_TASK OBJECTIVE_: Lines below that include the word "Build" should each be copied.
-- INPUT follows --
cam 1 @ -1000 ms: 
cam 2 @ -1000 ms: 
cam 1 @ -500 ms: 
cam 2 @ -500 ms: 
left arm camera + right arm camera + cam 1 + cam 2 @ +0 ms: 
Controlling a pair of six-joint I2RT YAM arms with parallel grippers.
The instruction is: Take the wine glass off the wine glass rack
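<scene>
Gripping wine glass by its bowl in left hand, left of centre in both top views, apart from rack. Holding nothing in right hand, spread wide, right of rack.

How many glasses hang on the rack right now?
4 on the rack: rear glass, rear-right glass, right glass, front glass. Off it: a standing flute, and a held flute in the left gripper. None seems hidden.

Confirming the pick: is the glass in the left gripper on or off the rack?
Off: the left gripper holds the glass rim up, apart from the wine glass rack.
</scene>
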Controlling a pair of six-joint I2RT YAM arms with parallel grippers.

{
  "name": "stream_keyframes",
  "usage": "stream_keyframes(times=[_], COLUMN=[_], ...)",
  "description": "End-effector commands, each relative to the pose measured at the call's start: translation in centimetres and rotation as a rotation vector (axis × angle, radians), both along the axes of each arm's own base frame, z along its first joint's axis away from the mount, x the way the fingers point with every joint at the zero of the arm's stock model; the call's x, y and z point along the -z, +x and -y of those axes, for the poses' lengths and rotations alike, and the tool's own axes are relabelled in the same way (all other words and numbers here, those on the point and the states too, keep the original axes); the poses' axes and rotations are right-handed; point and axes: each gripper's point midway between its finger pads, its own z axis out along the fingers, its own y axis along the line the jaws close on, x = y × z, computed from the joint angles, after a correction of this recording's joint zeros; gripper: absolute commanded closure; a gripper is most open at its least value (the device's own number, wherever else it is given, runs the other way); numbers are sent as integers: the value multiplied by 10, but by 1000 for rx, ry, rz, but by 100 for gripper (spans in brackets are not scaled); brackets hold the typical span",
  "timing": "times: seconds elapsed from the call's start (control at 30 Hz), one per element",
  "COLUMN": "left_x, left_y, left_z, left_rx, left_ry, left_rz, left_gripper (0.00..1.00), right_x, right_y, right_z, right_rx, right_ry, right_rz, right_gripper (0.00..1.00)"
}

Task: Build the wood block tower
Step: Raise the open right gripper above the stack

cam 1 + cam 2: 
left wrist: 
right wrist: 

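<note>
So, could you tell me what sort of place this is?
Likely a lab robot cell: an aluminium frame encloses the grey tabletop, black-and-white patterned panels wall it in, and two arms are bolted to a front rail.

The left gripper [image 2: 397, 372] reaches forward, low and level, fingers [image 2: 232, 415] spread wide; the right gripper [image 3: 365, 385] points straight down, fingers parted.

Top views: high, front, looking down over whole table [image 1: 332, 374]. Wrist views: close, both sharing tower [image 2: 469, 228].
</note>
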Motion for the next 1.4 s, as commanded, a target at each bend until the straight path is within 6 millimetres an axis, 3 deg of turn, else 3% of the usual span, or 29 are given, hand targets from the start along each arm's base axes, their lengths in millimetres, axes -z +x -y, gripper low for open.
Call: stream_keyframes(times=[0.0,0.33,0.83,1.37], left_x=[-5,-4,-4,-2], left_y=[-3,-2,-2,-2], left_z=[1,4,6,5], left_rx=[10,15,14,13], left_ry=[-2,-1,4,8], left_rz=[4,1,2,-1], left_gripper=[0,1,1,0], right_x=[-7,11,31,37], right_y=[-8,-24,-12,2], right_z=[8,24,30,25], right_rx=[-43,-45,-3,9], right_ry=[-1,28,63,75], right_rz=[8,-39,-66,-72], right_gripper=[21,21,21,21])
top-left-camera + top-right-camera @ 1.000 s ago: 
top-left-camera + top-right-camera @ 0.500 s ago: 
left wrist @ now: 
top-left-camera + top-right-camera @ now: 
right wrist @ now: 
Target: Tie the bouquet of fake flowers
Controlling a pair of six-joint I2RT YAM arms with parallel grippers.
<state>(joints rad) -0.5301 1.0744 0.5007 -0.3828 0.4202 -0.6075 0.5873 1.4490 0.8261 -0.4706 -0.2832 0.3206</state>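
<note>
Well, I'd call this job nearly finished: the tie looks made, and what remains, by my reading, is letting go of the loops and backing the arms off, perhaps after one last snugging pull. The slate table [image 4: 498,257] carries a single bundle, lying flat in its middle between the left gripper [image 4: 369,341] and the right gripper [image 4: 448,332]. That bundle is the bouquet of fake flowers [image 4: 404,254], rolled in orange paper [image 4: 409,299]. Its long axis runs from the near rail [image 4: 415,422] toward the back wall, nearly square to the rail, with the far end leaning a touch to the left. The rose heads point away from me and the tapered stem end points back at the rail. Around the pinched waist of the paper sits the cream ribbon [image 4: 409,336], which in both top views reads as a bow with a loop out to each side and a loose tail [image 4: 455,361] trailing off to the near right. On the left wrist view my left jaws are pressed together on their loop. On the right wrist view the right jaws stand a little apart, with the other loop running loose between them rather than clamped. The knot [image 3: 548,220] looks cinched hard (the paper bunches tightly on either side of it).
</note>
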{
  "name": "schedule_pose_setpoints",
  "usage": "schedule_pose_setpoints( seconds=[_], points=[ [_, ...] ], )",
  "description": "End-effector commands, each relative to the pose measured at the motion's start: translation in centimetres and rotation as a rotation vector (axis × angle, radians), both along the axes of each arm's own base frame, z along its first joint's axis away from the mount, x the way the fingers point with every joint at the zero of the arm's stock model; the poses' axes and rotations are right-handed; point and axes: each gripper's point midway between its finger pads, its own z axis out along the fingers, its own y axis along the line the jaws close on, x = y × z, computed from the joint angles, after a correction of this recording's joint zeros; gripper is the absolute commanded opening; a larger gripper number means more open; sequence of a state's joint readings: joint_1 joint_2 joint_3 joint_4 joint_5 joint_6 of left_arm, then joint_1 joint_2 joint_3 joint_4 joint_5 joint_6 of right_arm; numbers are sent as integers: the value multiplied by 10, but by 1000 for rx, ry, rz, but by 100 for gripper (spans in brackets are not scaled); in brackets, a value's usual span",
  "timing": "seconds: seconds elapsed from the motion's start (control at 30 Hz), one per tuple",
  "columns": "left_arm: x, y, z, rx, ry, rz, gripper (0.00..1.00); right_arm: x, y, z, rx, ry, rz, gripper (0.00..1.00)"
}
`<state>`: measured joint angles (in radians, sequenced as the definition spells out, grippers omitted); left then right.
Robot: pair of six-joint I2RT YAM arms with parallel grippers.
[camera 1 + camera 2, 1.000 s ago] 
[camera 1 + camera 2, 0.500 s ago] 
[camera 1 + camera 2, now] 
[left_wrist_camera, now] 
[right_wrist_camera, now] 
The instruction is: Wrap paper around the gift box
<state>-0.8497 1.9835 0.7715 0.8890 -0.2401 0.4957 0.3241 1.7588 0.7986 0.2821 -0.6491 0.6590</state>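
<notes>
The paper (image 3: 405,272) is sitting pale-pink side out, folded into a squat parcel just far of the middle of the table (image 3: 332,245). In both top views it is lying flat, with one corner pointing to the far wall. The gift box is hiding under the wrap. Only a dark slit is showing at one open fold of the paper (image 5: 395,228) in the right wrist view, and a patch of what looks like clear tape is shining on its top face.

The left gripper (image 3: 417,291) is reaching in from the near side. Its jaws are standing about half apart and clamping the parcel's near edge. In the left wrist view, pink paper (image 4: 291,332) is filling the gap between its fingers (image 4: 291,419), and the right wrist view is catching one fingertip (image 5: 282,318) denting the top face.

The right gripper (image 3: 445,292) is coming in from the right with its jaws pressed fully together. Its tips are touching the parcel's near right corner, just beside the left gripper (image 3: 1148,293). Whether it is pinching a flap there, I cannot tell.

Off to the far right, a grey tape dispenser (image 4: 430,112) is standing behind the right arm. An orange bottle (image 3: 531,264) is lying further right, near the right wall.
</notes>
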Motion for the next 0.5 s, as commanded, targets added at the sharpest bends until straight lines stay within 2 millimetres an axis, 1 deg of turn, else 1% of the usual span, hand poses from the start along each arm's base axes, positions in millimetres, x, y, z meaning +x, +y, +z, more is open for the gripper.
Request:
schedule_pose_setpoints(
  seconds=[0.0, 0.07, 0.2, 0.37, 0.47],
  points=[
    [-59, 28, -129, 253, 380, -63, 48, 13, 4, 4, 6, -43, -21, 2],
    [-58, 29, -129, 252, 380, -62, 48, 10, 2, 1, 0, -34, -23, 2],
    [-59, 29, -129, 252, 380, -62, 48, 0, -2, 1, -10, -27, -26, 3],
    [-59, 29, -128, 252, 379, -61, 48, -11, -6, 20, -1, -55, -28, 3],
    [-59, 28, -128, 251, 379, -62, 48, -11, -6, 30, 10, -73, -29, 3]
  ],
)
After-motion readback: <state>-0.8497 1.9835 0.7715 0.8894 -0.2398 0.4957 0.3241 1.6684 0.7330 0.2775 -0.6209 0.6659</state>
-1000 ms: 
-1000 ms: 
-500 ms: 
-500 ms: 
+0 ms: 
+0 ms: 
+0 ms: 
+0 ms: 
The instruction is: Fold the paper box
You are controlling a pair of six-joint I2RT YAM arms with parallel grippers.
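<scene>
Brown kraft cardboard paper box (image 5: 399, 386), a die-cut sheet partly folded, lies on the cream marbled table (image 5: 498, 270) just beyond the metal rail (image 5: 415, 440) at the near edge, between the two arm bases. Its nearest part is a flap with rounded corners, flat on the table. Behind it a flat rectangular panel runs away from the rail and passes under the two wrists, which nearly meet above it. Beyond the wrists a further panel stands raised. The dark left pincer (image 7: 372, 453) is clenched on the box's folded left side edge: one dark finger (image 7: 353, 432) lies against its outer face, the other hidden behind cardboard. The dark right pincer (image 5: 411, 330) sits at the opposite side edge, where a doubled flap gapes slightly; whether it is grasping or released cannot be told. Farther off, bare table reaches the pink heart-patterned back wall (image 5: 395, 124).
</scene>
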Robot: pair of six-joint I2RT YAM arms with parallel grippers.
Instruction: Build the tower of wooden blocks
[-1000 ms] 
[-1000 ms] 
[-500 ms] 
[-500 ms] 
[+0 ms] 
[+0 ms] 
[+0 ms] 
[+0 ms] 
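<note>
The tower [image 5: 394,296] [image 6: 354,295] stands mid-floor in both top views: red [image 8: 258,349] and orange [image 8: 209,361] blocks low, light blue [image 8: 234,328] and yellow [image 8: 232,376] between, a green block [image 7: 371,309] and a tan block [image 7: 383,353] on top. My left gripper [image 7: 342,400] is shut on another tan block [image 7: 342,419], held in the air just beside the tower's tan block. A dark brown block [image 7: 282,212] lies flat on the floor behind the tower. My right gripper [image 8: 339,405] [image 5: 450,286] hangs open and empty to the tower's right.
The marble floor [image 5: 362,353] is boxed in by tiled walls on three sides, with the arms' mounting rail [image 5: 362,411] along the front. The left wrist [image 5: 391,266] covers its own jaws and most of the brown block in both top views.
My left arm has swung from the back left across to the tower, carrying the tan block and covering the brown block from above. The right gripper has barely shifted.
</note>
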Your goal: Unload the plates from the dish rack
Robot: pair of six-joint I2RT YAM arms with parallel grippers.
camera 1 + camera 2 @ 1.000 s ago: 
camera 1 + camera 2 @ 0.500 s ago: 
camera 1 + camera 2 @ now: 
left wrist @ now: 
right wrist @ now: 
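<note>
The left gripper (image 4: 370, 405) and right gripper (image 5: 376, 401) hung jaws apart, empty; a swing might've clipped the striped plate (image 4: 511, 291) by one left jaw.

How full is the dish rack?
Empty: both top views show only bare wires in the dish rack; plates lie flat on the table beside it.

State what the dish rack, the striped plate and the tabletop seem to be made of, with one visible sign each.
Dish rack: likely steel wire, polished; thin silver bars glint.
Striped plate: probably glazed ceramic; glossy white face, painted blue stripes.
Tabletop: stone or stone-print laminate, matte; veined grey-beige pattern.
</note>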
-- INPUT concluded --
_EXERCISE ANSWER_:
Task: Build the wood block tower
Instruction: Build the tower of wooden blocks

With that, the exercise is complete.